What intrigues me about Tinderbox and your work, really, is not so much facilitating individual investigations — though it ought to help there — but rather gradually forming a “little black book” of information and techniques that could accumulate and grow over months and years.

For example, you might hypothetically note a pair of IP addresses x.x.x.178 and x.x.y.169 thats seemed to be working together at Acme, and also notice something a little odd about 169. Six months later, you’re working on a different problem, but there’s x.x.y.169 again! And — now that you know to look for it — there’s the same oddity.

It’s still going to be a manual and intuitive process: that’s why we need investigators! The easy parts that can be automated and don’t require intuition are built into the hardware. But I do believe that writing things down, keeping your hands on the data, and avoiding premature formalization will eventually lead to real insights.

Thanks for your answer! Indeed, I was only focusing on my own tasks down in the trenches, and thus I just imagined having separate TB documents for each engagement (also, many IPs are internal, so unique to each engagements). But the prospect of finding commonalities between public IPs during diverse engagements - even at my lower level - is interesting indeed, as it could produce useful intel down the road that would complement what’s already out there - and this info might even get to me faster if it’s already there in my TB notes instead of relying on an analyst pointing it out for me.

Of course, there are already solutions that help analysts manage such Indicators of Compromise (IoCs), but they are larger, team-oriented, products (and sometimes quite expensive!).

I guess I’ll take the opportunity of the Winter Festival and get a TB licence, even though it’ll probably be a while before I can really focus and use it on the ground! But I’m very intrigued by the prospect (I even tried to use Gephi, at some point, with not much success because it was not suited to very quick and unstructured entry).

An unknown here is scale: web/net issues scale very big very quickly. Tinderbox is a desktop app, so concerns about scale matter. However, these can be mitigated and the effort is worthwhile as where I’ve found Tinderbox preeminent is its facility in helping one explore an unknown/partly known problem space. What we (think we) know about the problem is often easily overtaken by deeper factors only discovered by exploring structure in the emergent information.

So, will you likely plug Tinderbox into the internet firehose? I hope not, due to the likely inbound volume. But, using it to figure out structure on sub-sets gives you a force multiplier in your analysis. Tinderbox’s flexible import and, more importantly, output allow you to push larger datasets out to tools/libraries that can better do large-scale visualisations. This probably seems counter-intuitive as we all want to believe there is to tool we’ve not yet found that just does it all, soup to nuts. Experience suggests otherwise.
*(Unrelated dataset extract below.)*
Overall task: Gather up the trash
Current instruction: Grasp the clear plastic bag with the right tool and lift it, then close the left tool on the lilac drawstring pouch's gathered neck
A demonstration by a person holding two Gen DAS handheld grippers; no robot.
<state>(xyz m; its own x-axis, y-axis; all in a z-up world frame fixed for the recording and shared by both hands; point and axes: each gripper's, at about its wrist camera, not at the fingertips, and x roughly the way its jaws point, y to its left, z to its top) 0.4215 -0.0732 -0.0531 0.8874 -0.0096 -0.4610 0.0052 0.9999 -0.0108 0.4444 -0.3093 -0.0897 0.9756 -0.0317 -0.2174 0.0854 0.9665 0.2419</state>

Without seeing the amount of data in an incident, it’s hard to guess how much of the task you may do in Tinderbox, but I’d assert it can/will be a key part. A current lazy assumption about data analysis is to just stick it into a big unstructured database and fire in queries. Tinderbox encourages a slightly different approach: collect basic info about the study objects and then add/formalise metadata to those objects as you tease out their inter-relation. Tinderbox also has strong, robust, prototyping making it easy to make rapid changes to large groups of notes. Good export structure make it easy to export data such as edge/node lists for use in network visualisation tools.

For instance, this is some of my recent PhD work, codified/analysed in Tinderbox before being exported to Gephi for visualisation:

It could has easily been sent to D3, etc. Here, some citation data analysed in Tinderbox has been exported as edge/node data to Gephi, then exported to sigma.js. sure the following’s a cruddy vis style but I’m talking about the validity of the pipeline rather then the exact structure/vis style:

https://www.shoantel.com/proj/acm-ht/2018/index.html

Don’t let any of this put you off doing things inside Tinderbox with maps, but also don’t rush to assume the problem space is too big to address with a desktop app.

Thank you! There will be no scaling issue, as on a typical mid-sized engagement we are talking about a couple hundred items of interest at most (internal IP addresses, very few external IPs, user names, accounts names, machine names), and sometimes much less. The complexity comes from their interactions and the associated timing.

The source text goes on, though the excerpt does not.